Now, please do not read the wrong way my limitations and what I wrote. It is just that I am in a situation that I will either create something I will love or nothing at all. I wouldn't want to sacrifice and settle.

Your opinion and advice is highly appreciated!


----------



## pyrrolin (Jan 11, 2012)

forget the bala sharks and tinfoils for this smaller tank, both get way too large. a 180 would work nicely


----------



## monk21 (Dec 5, 2012)

pyrrolin said:


> forget the bala sharks and tinfoils for this smaller tank, both get way too large. a 180 would work nicely


 A 180 what? Gallon?

Tinfoil I don't love love anyway. But balas I would like.


----------



## mistersprinkles (Nov 4, 2013)

monk21 said:


> A 180 what? Gallon?
> 
> Tinfoil I don't love love anyway. But balas I would like.
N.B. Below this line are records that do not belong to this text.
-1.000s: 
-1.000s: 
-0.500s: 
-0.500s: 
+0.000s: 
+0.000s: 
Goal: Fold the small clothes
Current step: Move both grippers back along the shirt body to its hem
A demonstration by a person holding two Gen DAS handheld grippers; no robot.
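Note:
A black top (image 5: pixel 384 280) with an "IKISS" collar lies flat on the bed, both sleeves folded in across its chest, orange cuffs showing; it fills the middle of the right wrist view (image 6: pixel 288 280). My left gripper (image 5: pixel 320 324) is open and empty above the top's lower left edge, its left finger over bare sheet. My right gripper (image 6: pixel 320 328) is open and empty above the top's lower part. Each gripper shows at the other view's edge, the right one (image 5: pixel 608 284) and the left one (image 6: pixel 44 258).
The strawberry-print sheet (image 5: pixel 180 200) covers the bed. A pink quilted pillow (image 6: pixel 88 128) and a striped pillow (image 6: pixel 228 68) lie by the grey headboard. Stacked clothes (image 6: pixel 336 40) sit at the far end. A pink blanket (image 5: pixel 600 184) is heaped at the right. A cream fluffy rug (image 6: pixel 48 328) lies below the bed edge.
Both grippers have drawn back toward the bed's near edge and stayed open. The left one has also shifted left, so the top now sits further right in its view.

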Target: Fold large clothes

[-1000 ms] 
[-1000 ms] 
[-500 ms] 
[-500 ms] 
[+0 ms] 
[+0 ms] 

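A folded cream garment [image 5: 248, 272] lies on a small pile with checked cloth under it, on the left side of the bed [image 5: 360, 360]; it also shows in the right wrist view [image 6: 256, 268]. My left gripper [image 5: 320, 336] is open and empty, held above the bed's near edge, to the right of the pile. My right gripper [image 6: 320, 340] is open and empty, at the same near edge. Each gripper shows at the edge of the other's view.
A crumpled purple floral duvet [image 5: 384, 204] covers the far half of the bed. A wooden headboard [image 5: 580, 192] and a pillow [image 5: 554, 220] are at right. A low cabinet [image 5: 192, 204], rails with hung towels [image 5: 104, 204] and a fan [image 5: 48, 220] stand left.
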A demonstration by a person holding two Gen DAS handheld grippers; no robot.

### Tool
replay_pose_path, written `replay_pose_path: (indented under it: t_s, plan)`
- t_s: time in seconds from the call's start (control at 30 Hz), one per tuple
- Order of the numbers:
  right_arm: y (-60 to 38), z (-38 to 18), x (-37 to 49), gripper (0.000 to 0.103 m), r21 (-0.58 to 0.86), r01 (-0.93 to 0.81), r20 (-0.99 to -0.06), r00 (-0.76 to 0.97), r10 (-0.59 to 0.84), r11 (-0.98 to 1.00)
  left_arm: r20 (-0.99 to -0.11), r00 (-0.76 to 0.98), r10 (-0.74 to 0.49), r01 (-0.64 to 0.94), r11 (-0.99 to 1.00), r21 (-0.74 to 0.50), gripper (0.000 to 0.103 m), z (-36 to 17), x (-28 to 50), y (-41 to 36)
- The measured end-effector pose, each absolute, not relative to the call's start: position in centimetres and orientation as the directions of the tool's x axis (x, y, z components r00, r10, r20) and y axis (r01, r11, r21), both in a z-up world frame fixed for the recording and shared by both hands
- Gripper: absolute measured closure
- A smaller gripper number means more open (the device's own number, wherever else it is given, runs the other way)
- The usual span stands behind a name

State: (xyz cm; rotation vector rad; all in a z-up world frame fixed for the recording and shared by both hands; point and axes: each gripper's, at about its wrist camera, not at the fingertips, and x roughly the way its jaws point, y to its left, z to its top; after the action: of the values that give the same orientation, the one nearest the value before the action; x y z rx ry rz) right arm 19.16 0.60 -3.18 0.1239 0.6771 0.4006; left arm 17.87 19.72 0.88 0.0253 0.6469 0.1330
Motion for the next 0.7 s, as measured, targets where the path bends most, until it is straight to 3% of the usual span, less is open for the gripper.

There's no way you're putting bala sharks in a 45 gallon. Same goes for most lake malawi cichlids. Ps saulosi and lanticosta (I think I spelled that right) are your only choices.

Acei are definitely too large.


----------



## monk21 (Dec 5, 2012)

mistersprinkles said:


> There's no way you're putting bala sharks in a 45 gallon. Same goes for most lake malawi cichlids. Ps saulosi and lanticosta (I think I spelled that right) are your only choices.
> 
> Acei are definitely too large.


well, thanks for the reply but I made my decision in the meantime.

PS While making my decision I visited a guy who has 7 bala sharks in a 40 gallon long and they have been living there for 4 years. I didn't choose them because it looked boring


----------



## mistersprinkles (Nov 4, 2013)

monk21 said:


> well, thanks for the reply but I made my decision in the meantime.
> 
> PS While making my decision I visited a guy who has 7 bala sharks in a 40 gallon long and they have been living there for 4 years. I didn't choose them because it looked boring


If you visited a guy who cut himself regularly as a way of dealing with mental anguish, would you take up cutting yourself too? Just because one person has a screw loose and is keeping Balas in a 3 foot tank doesn't mean you should do the same.


----------



## pyrrolin (Jan 11, 2012)

a 40 long is 48 long x 12 x about 12 high, but still way too small for balas. Think of it as 2 20 gallon longs together.


----------



## j.thomson (Mar 28, 2014)

Go with cichlids, my favorite tank to date has been my overstocked cichlid tank as long as you have super over filtration and do lots of water changes it works great and keeps the aggression down. I was also able to strip females regularly from this tank and sell the babies to cover maintenance costs.


----------



## j.thomson (Mar 28, 2014)

Sorry if you are going with cichlids first post i wrote i missed the fact its a tall tank. Do not get cichlids if you have a tall tank they prefer a larger footprint and lots of there own space to dig and hide.


----------



## mistersprinkles (Nov 4, 2013)

j.thomson said:


> Sorry if you are going with cichlids first post i wrote i missed the fact its a tall tank. Do not get cichlids if you have a tall tank they prefer a larger footprint and lots of there own space to dig and hide.


Tall tank is fine. The tank is 36x12". You can keep a lot of things in 36X12". (Look at the first post. Somebody said 40 long it's not 40 long it's 45 tall.)

Cichlids that would work include a species only tank of saulosi (malawi).
You could also do a pair of Angelfish and a pair of dwarfs such as kribensis, apistos, rams, etc.


----------